[Task to carry out] When you reach the line containing "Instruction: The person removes" in the entries below, start writing out each line exactly, and stop after the line containing "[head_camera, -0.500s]".

-=-=-

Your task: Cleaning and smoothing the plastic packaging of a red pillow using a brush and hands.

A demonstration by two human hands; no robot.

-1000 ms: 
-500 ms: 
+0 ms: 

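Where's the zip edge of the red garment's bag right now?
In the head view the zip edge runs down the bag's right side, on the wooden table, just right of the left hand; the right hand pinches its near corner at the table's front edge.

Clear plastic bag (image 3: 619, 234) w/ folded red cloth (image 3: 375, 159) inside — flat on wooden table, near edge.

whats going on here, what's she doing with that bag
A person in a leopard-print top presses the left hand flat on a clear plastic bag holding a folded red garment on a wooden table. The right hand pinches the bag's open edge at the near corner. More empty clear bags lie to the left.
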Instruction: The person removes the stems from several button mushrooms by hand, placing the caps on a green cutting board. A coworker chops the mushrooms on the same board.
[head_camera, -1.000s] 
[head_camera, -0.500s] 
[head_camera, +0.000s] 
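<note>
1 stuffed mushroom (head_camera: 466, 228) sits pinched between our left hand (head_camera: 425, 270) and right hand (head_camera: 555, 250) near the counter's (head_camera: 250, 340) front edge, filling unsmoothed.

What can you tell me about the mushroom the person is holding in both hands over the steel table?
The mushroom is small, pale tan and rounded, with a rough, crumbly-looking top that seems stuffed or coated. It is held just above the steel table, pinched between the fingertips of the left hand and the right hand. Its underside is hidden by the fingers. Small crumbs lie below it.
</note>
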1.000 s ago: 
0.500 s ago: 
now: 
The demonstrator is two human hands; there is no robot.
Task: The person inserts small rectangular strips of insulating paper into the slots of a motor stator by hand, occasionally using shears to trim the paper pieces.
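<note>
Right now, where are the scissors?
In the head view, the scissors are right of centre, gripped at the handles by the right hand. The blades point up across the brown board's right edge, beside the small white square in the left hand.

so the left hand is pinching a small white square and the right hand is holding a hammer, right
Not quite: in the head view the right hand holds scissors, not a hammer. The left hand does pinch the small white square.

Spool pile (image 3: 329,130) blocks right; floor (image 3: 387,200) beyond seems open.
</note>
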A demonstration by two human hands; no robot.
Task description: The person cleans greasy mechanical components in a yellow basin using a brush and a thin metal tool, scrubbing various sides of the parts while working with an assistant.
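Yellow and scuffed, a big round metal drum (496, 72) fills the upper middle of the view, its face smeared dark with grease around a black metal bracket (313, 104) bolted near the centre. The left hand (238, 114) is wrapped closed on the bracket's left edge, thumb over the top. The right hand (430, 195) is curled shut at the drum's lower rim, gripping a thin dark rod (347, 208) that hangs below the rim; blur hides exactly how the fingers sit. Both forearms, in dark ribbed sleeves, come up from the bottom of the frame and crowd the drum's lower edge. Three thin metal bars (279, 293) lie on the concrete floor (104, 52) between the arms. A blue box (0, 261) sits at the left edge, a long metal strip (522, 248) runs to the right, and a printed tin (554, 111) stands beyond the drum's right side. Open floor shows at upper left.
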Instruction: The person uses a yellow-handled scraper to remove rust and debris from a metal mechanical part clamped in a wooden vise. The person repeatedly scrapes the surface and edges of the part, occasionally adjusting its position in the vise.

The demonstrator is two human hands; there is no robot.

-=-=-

[Exercise response]
Instruction: The person removes the stems from several button mushrooms by hand, placing the caps on a green cutting board. A coworker chops the mushrooms on the same board.
[head_camera, -1.000s] 
[head_camera, -0.500s] 

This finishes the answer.